Entries taken from a collection
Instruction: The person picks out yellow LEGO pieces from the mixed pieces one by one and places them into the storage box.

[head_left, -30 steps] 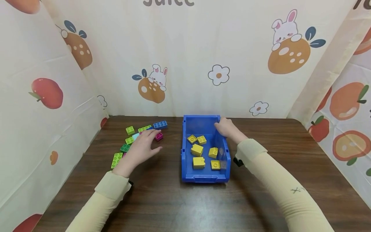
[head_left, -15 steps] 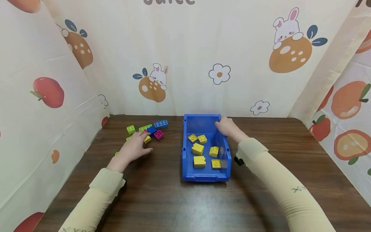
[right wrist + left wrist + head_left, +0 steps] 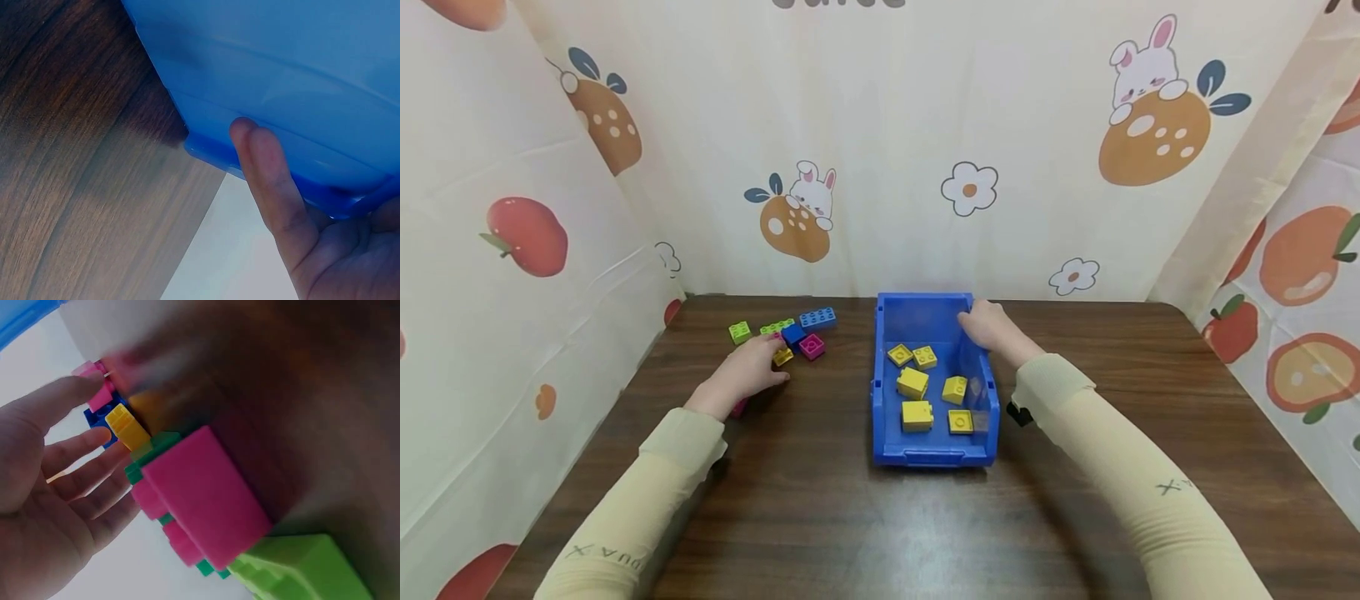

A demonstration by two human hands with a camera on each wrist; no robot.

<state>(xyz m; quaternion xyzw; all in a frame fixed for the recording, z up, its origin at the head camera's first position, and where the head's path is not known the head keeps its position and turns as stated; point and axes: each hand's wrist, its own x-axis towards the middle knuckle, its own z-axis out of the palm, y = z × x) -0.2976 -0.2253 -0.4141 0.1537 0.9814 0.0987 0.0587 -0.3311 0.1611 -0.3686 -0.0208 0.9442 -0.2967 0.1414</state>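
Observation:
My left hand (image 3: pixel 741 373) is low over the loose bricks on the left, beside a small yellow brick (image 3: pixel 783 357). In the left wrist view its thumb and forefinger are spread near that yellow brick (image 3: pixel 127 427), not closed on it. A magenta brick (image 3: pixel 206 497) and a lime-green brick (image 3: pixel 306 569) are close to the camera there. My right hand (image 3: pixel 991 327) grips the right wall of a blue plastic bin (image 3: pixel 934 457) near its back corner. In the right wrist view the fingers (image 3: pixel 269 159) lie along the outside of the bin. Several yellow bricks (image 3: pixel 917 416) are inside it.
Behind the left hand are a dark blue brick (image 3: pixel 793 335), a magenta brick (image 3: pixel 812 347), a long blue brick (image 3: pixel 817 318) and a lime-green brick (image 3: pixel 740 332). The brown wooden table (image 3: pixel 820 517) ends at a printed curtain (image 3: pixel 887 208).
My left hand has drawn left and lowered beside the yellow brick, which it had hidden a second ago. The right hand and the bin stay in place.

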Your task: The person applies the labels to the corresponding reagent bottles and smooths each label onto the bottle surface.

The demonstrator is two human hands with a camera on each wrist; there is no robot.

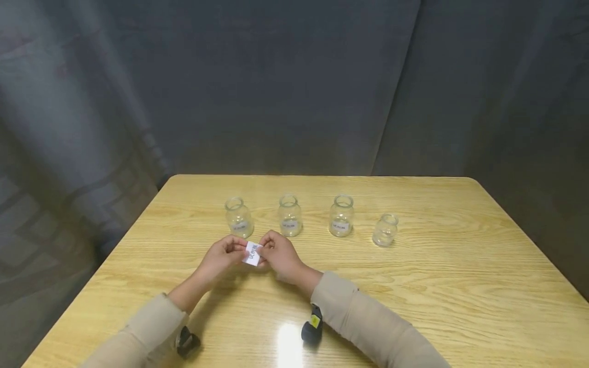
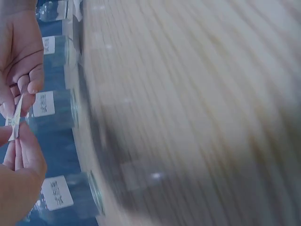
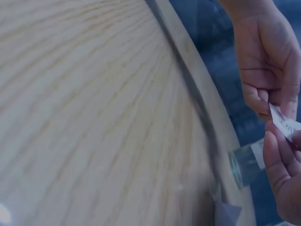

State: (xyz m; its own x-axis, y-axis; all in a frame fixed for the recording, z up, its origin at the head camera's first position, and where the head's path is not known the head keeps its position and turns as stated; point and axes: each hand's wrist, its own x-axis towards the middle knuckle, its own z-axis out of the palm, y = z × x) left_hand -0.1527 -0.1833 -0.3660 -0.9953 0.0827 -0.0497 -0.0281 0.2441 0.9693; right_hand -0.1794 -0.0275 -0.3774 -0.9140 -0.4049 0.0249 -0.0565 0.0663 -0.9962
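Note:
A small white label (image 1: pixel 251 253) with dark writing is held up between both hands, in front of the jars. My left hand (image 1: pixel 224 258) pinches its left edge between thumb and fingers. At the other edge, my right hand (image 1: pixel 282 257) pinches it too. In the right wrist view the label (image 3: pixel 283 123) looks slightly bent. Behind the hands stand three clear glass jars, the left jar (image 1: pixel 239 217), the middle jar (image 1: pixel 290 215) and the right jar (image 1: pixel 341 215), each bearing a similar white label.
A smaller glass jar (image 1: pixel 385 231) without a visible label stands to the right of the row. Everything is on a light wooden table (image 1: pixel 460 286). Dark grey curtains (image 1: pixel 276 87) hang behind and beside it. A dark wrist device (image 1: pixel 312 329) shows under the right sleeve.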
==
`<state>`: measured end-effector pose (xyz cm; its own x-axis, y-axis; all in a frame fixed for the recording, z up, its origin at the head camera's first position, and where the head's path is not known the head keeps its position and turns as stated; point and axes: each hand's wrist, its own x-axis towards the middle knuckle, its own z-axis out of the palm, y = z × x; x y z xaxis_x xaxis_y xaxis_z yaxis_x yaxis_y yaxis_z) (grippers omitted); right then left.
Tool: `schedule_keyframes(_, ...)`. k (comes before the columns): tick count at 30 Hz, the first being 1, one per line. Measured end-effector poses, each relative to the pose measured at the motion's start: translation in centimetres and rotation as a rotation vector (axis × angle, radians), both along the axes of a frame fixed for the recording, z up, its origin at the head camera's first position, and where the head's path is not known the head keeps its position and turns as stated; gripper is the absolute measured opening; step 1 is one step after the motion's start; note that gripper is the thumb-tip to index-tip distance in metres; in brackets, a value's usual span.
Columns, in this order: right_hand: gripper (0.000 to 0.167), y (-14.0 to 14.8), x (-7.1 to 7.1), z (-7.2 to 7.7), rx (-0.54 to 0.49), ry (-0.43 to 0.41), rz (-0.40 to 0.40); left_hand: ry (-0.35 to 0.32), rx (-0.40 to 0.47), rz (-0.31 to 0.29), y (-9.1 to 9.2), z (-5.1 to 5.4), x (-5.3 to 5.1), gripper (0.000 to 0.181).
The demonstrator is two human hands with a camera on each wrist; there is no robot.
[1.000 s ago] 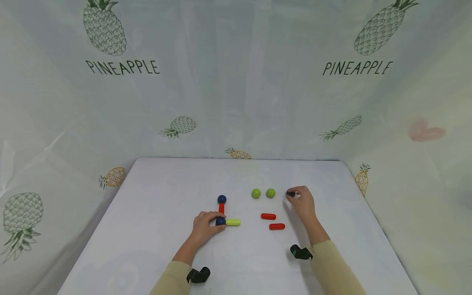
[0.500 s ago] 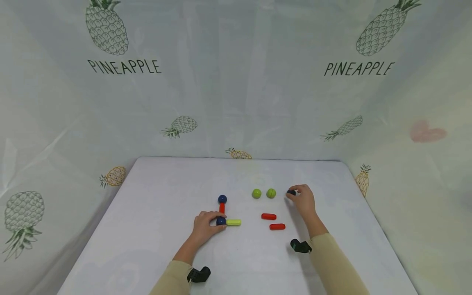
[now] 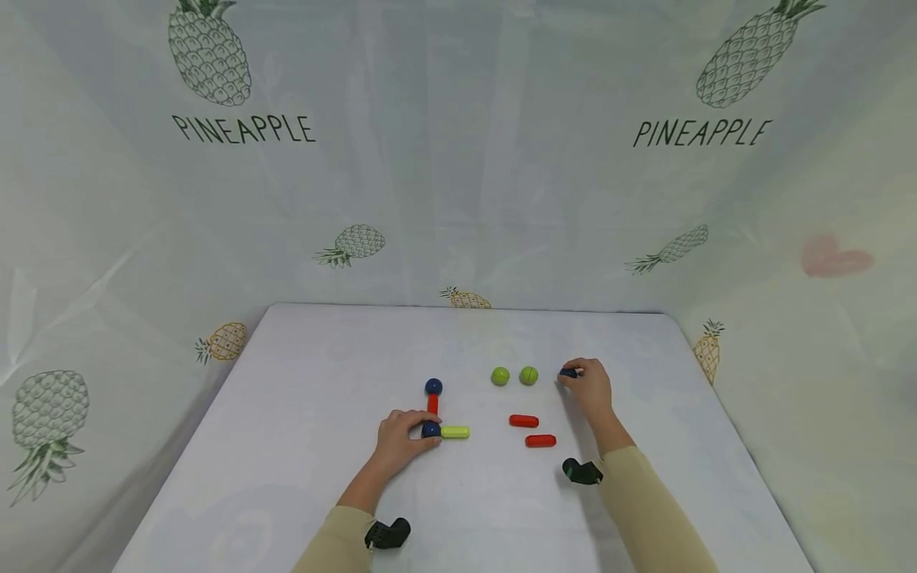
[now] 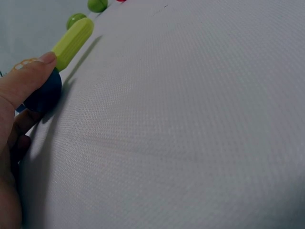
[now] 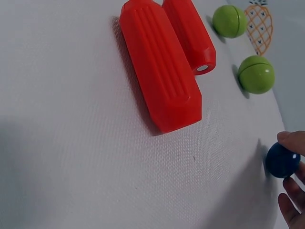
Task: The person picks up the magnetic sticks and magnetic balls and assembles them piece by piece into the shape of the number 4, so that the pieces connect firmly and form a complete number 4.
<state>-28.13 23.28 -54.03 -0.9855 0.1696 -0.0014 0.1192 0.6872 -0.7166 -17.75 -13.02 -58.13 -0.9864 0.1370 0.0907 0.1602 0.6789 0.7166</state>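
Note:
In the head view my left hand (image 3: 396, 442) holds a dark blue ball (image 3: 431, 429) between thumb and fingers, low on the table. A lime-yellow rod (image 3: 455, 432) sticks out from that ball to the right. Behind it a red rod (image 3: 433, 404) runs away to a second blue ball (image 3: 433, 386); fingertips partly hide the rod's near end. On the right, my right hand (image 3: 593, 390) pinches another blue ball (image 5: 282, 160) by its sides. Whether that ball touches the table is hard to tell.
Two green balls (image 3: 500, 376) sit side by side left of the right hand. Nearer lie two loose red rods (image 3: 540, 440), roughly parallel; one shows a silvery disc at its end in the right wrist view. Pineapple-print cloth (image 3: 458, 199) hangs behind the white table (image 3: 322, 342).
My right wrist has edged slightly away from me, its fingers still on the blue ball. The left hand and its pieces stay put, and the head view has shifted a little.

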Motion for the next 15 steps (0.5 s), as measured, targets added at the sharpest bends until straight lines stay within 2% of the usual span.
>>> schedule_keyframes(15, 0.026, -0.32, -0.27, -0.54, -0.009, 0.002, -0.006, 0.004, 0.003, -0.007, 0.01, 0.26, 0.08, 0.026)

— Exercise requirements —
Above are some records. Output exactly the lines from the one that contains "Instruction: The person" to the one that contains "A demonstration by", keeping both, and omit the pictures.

— Your solution —
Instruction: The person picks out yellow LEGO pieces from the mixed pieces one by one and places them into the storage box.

[head_left, -30 steps] 
[head_left, -15 steps] 
[right wrist + left wrist + head_left, +0 steps] 

A demonstration by two human hands with a camera on each wrist; no robot.

Nothing else is needed, and the exercise is over.